Unfortunately the original pVoice was nothing more than a quick hack to get things going. It was not designed to add all the features people were asking for. So I decided I had to rewrite the whole thing.

This time it had to be a well-designed application. I wanted to use wxPerl for the GUI instead of the (in my eyes) ugly Motif look of Tk, I wanted to use a speech synthesizer instead of prerecorded .wav files, and most importantly, I wanted to make it easier to use. The original application was not easy to install and modifying the vocabulary was based on the idea you knew your way around in the operating system of your choice: you had to put files in the right directories yourself and modify text files by hand. For programmers this is an easy task, but for end users this turns out to be quite difficult.

pType Screenshot

It took me until the summer of 2002 before I started working on the next pVoice release. For almost a year I hadn't worked on it at all because of some things that happened in my personal life. Since Krista was learning to read and write and had no way of expressing what she could write herself, I decided not to start with rewriting pVoice immediately, but with building pType.

pType would allow her to select single letters on her screen to form words in a text entry field at the bottom of her screen and -- if desired -- to pronounce that for her. pType was my tryout for what pVoice 2.0 would come to be: it used wxPerl, Microsoft Agent for speech synthesis, and was more user-friendly. In October 2002, pType was ready and I could finally start working on pVoice 2.0. While copying and pasting lots of the code I wrote for pType, I set up pVoice to be as modular as possible. I also tried to make the design extensible, so I would be able to add features in the future -- even features I hadn't already thought of.

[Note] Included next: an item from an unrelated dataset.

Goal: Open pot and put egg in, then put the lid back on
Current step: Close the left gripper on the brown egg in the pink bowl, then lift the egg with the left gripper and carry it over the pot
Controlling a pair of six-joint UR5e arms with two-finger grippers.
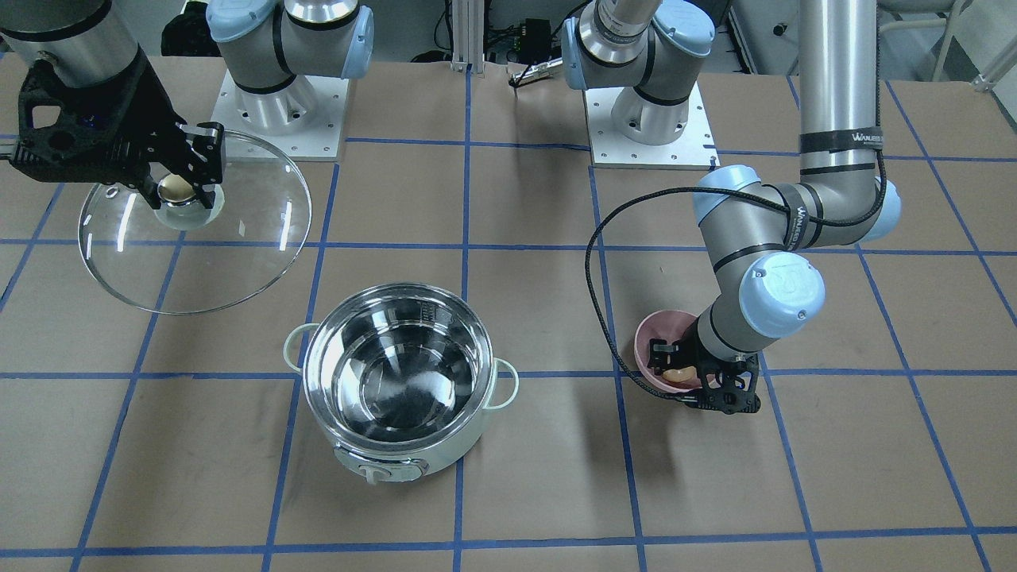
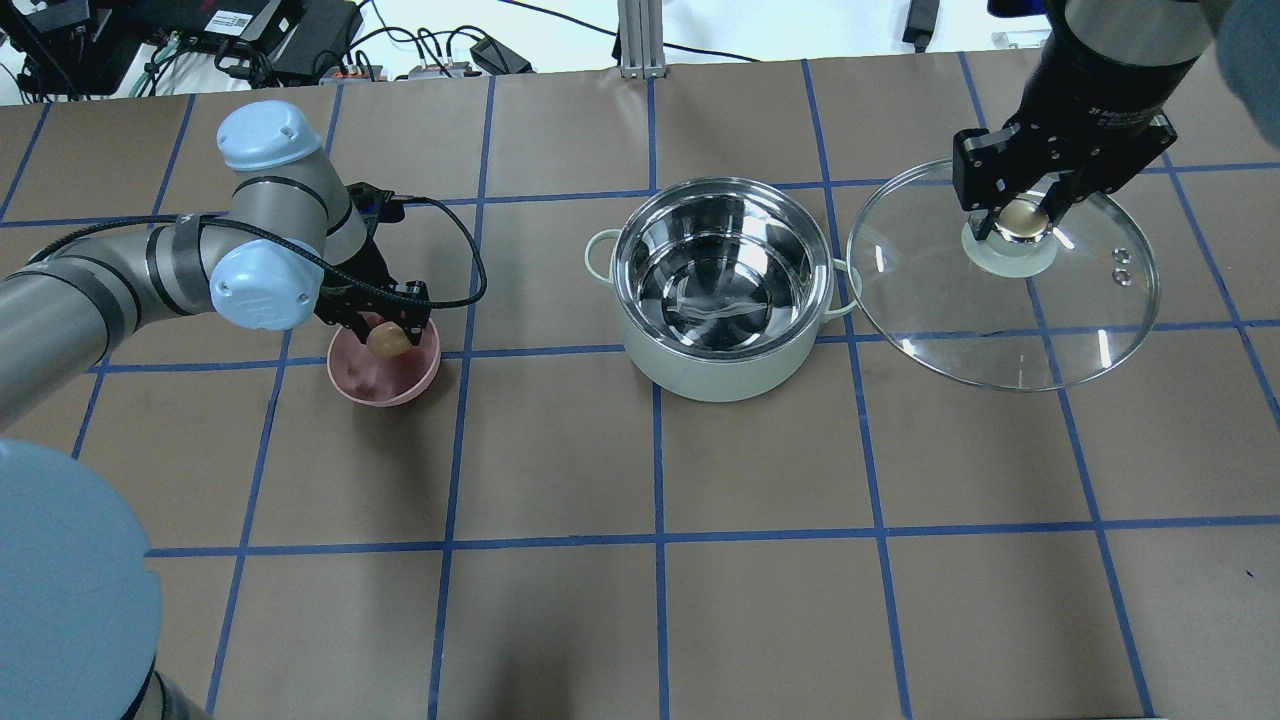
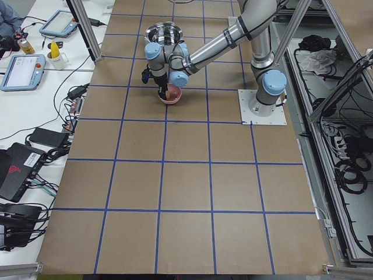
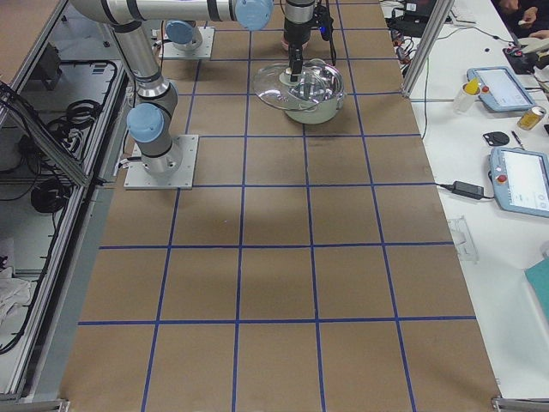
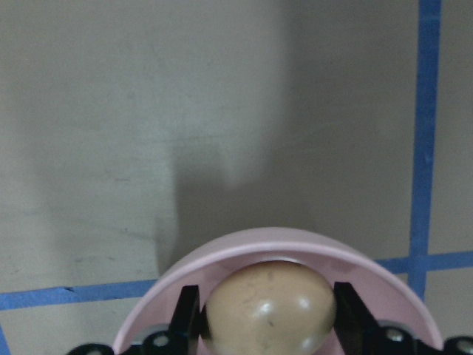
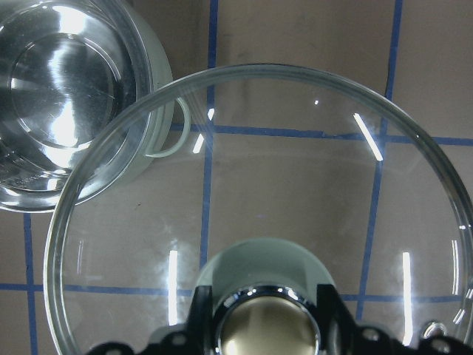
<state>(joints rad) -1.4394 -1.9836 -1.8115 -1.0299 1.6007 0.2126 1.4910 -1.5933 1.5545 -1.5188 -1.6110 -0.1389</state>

In March this year it finally was time to release pVoice 2.0. It was easy to install: it was compiled into a standalone executable using PerlApp and by using InnoSetup I created a nice looking installer for it. The application looked more attractive because I used wxPerl, which gives your application the look-and-feel of the operating system it runs on. It was user friendly because the user didn't have to modify any files to use the application: all modifications and additions to the vocabulary could be done within the application using easy-to-understand dialog windows. I was quite satisfied with the result, although I already knew I had some features to add in future releases.

The Present

pVoice animation

At this moment, rewriting the online help file is the last step before I can release pVoice 2.1. That version will have support for all Microsoft SAPI 4 compatible speech engines, better internationalization support, the possibility to have an unlimited depth of categories within categories (until pVoice 2.0 you had only one level of categories with words and sentences), the possibility to define the number of rows and columns with images yourself, and numerous small improvements. Almost all of these improvements and feature additions are suggested by people who tried pVoice 2.0 themselves. And that's great news, because it means that people who need this kind of software are discovering Open Source alternatives for the extremely expensive commercial applications.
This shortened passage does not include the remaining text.